An EVA vegetation plot typically contains a full list of co-occurring vascular plant species, often also a list of co-occurring bryophytes and lichens, estimates of cover-abundance of each species and various additional information on vegetation structure and layering. The dataset included vegetation plots assigned to the target habitat formations: saltmarshes (MA2), coastal habitats (N), wetlands (Q), grasslands (R), shrublands (S), forests (T), sparsely vegetated habitats (U), and man-made habitats (V). We focused on the terrestrial realm and therefore excluded other marine habitats and inland waters, as their classification is not based on vegetation and consequently, they cannot be classified by a vegetation-based expert system.

Vegetation plots with no cover-abundance information for individual species were excluded. Further, plots smaller than 1 m², larger than 1000 m², without geographical coordinates and with reported uncertainty of the coordinates larger than 100 m were also excluded. The resulting dataset⁴³ contained a total of 597,819 georeferenced plots, heterogeneously distributed across Europe (Fig. 1, Table 1).

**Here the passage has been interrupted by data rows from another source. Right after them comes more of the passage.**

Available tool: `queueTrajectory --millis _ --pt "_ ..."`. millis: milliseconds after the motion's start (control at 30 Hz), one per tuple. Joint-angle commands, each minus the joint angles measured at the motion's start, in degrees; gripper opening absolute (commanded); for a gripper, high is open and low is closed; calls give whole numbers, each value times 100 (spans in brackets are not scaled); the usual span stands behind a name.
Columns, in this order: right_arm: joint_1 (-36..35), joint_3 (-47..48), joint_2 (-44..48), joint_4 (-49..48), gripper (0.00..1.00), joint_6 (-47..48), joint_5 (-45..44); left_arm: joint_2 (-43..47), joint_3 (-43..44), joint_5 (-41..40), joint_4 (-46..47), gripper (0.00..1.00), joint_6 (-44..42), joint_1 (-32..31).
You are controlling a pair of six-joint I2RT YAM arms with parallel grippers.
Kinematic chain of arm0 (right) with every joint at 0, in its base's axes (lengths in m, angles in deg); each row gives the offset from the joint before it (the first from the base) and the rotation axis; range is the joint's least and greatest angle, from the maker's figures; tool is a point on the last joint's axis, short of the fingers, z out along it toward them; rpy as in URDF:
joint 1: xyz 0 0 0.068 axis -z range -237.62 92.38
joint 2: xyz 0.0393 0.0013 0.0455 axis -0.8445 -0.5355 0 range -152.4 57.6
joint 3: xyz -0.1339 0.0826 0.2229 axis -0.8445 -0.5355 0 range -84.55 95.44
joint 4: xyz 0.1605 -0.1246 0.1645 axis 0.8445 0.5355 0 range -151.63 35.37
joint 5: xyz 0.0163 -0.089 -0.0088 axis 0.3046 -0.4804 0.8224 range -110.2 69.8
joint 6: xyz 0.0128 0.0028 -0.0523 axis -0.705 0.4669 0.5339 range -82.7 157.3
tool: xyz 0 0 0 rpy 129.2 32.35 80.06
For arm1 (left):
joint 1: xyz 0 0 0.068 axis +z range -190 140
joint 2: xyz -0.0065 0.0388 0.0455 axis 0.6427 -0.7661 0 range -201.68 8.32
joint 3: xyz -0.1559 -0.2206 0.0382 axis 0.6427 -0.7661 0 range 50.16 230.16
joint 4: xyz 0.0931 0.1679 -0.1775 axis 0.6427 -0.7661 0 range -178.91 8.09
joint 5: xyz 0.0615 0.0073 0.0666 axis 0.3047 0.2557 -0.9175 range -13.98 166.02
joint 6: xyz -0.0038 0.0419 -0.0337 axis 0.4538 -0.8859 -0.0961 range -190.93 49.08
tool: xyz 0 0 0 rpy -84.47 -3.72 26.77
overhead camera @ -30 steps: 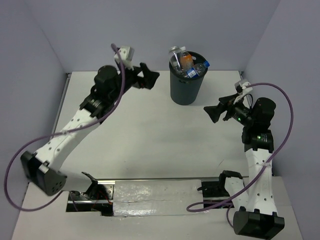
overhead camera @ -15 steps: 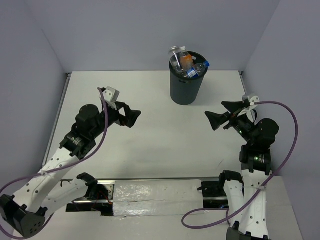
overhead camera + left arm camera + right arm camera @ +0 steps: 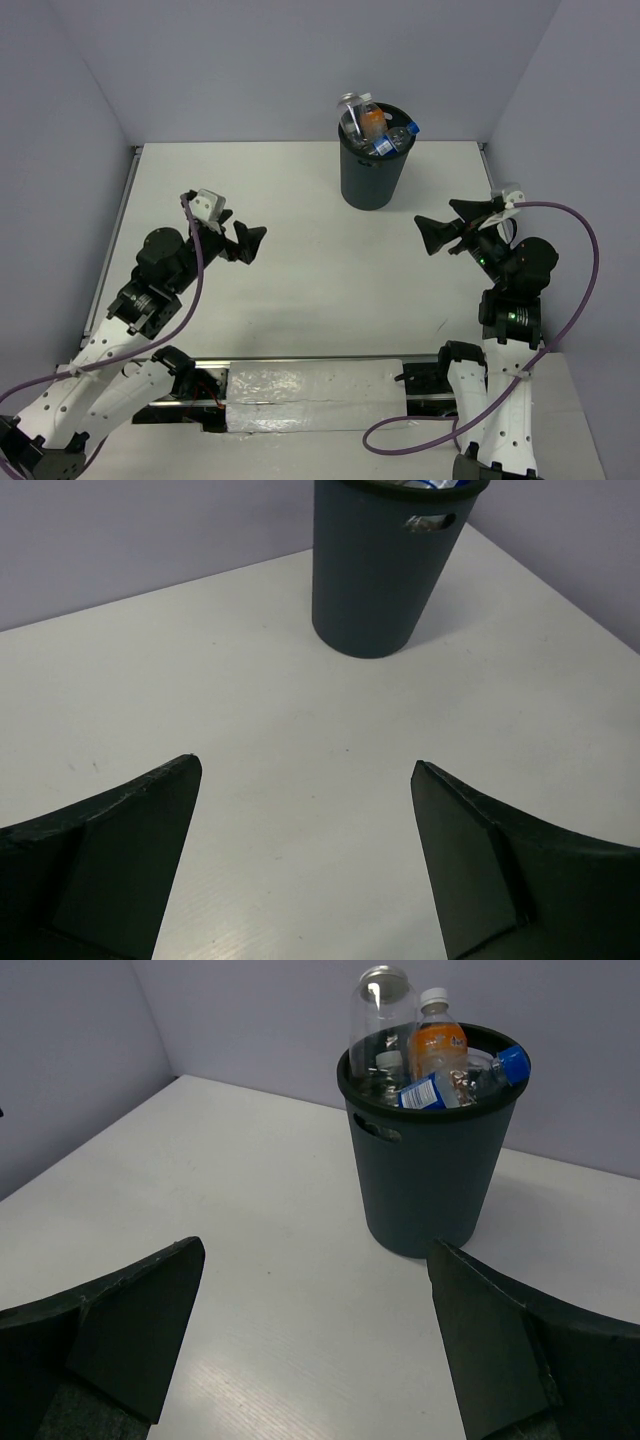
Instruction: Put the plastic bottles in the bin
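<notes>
Bottles heaped past the bin's rim, both grippers empty.
The bottles (image 3: 430, 1055) sit piled in the bin (image 3: 370, 175) at the table's (image 3: 300, 200) far side; any nudge might spill the top ones. The left gripper (image 3: 305, 768) and right gripper (image 3: 315, 1248) hang wide open, well apart from it.

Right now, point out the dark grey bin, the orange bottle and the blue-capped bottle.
Round dark grey plastic bin (image 3: 430, 1180): right wrist view, outer wall.
Small orange plastic bottle (image 3: 438, 1048): right wrist view, orange body.
Clear blue-capped plastic bottle (image 3: 428, 1091): right wrist view, blue label.
</notes>
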Motion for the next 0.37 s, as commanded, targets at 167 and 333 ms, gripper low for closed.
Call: queueTrajectory --millis 167,333 --pt "39 66 -2 -192 100 -61 -120 17 42 -149 70 99 -200 179" --pt "39 83 24 -148 100 44 -199 -18 68 36 88 100 -130 258"
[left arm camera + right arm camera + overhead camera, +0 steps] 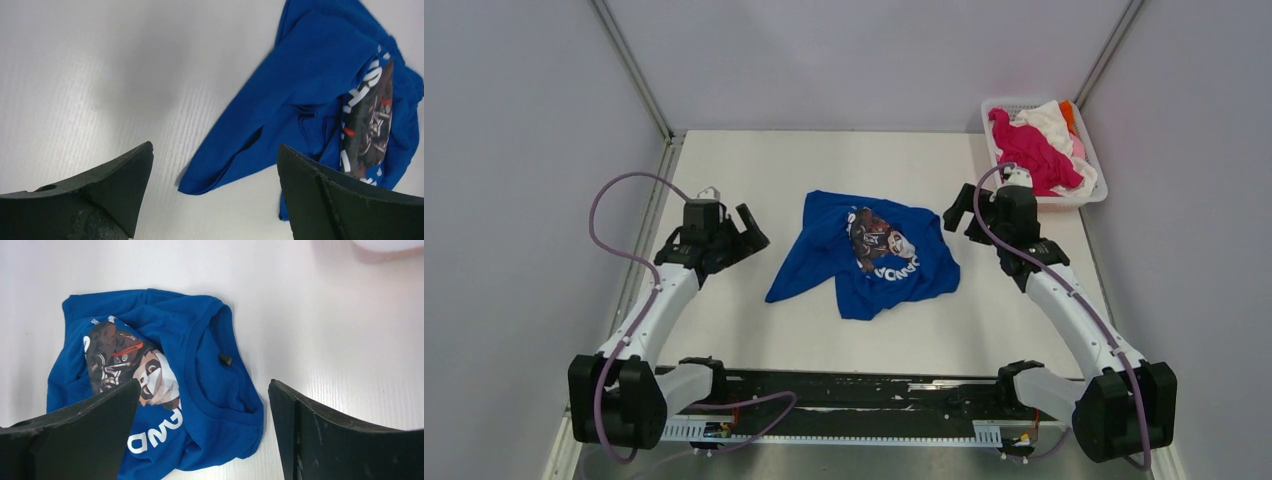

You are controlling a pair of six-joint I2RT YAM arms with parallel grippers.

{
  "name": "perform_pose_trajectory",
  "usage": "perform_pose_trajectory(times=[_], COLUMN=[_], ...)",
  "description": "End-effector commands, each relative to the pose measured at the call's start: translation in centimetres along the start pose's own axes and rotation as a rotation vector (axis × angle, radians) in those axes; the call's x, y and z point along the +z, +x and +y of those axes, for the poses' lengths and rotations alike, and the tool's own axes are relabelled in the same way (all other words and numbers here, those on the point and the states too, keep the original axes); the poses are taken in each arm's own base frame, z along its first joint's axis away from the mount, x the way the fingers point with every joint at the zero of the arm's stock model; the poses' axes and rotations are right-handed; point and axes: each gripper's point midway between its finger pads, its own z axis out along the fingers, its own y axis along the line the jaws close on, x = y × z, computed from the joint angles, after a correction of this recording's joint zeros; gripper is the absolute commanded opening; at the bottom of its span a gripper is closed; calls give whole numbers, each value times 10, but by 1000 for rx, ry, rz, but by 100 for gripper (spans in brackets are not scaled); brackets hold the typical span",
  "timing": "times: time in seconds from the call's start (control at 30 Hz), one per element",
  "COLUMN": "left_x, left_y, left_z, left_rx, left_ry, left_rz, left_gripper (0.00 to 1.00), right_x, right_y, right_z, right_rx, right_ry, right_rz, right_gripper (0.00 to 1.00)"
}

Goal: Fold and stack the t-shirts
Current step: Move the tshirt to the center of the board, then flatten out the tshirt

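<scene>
A royal blue t-shirt (864, 255) with a cartoon chest print lies crumpled in the middle of the white table. It also shows in the left wrist view (310, 95) and the right wrist view (200, 390). My left gripper (754, 232) hangs open and empty to the left of the shirt, above its sleeve tip (192, 186). My right gripper (956, 212) hangs open and empty at the shirt's right edge, above the collar (220, 365). Magenta (1027, 150), white (1052, 118), orange and pink shirts lie heaped in the basket.
A white slatted plastic basket (1096, 195) stands at the table's far right corner, just behind my right gripper. Grey walls close in the table on the left, back and right. Bare tabletop (754, 170) surrounds the blue shirt.
</scene>
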Motion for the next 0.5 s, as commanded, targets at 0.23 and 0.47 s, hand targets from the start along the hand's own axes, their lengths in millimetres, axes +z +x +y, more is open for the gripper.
perform_pose_trajectory(times=[0.23,0.47], left_x=[43,69], left_y=[86,109], left_z=[-25,-24], left_rx=[112,226], left_ry=[36,-56], left_rz=[280,345], left_gripper=[100,98], right_x=[26,47], right_y=[28,35], right_z=[-23,-24], right_rx=[85,81], right_ry=[130,149], right_rz=[84,138], right_gripper=[100,100])
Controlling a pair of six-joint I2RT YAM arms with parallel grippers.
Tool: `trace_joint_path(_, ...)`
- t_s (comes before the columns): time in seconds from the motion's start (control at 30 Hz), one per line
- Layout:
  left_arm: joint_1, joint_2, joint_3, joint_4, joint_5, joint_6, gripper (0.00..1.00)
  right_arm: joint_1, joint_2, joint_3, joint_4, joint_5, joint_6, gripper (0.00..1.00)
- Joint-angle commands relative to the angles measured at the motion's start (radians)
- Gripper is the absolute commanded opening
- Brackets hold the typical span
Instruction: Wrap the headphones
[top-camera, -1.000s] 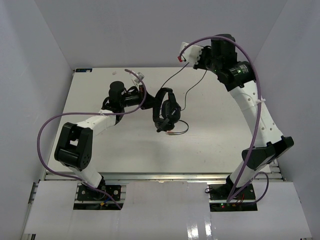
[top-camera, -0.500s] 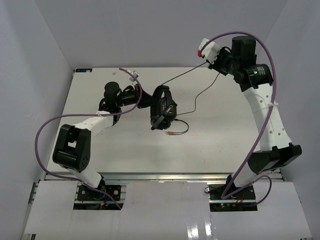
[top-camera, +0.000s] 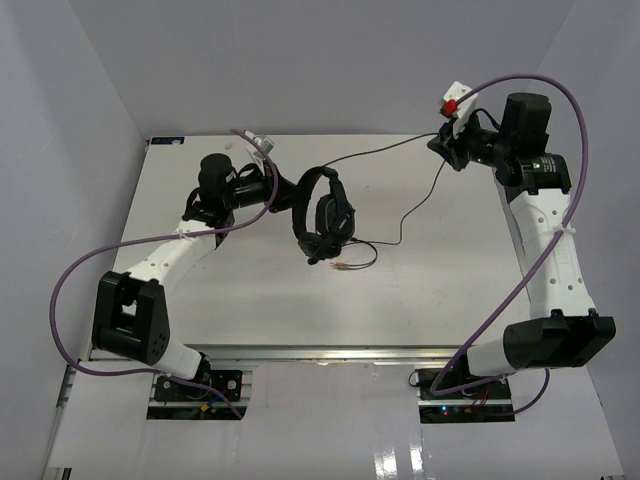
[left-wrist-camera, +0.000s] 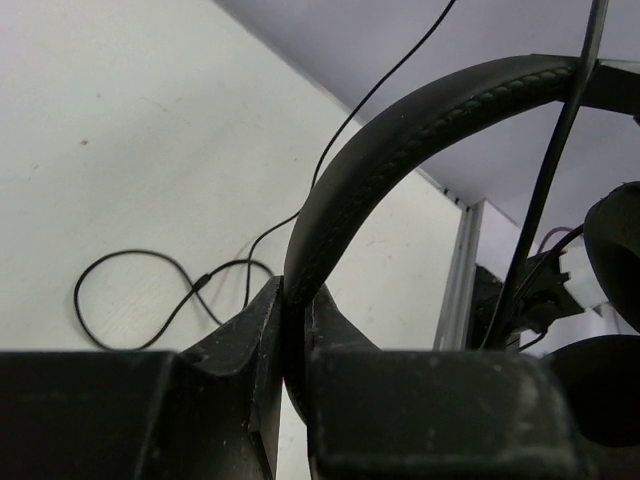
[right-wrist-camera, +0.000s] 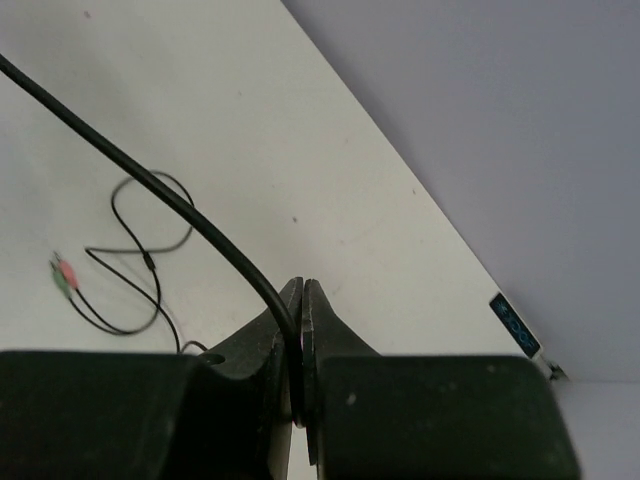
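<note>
Gripping the headband (left-wrist-camera: 420, 120), the left jaws are seen shut on the headphones (top-camera: 325, 210), which are held up over the middle of the table (top-camera: 450, 290). The arch is turned toward the left arm (top-camera: 170, 250) and the earcups hang on the side away from it. The right jaws, at the end of the right arm (top-camera: 545, 230), are pinched tight on the thin black cable (right-wrist-camera: 150, 190), raised near the far right corner and well apart from the headset.

Between the two holds the cable is drawn in a nearly straight line running right and away from the headband. This line is judged to be what the coming move turns on, since the cable must be carried back toward the headset, which lies to the left of the right jaws and nearer the bases, and laid around it. Past the right jaws the slack is seen to drop to the table in a loose curve. It ends in a small loop and the coloured plugs (top-camera: 342, 266), just on the near side of the earcups.

Bare table is left between the headset and the right arm, so room for a sweep is offered there and toward the near edge. The back and right walls stand close to the right jaws, and little room is judged to be left on that side
</note>
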Motion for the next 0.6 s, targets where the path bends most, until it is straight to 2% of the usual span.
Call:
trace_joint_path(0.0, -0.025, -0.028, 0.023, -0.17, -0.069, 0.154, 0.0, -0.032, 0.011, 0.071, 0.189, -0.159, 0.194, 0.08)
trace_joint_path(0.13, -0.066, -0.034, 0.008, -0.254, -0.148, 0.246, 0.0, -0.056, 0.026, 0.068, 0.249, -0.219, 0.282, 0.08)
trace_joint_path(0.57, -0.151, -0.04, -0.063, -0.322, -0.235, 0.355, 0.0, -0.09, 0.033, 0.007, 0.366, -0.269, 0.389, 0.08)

Table 1 Number of vegetation plots for each EUNIS level 1 habitat formation.

Full size table

Habitat datasets for validation

To evaluate the quality of the habitat maps, we have used two habitat occurrence datasets: a hold-out of habitat observations from the Netherlands (NL) and the French Forest Inventory (IFN). The IFN dataset was previously used to test the classification of vegetation plots into habitat types in the EUNIS-ESy². However, both datasets contain geolocated habitat observations that were not used for training the habitat distribution models.

The NL dataset contains 49,512 vegetation plots (Fig. 2) from the Landelijke Vegetatie Databank (LVD)^44,45, sampled between 2010 and 2022 and classified into EUNIS level 3 classes following the same methodology as the EVA dataset.

The French Forest Inventory (Inventaire Forestier National, IFN)⁴⁶ is a nationwide program monitoring French forests annually on a systematic grid of 2000 m² plots. On each plot, the habitat at the centre is identified using ecoregion-specific identification keys, and additional habitats may be noted. These observations are linked to national typologies (HABREF), as well as EUNIS Level 3. Habitat data are currently available through DataIFN only for ecological regions with published identification keys (Grand-Est, Vosges, Jura, southern Alps). We used 21,252 plots surveyed between 2013 and 2021 (Fig. 2).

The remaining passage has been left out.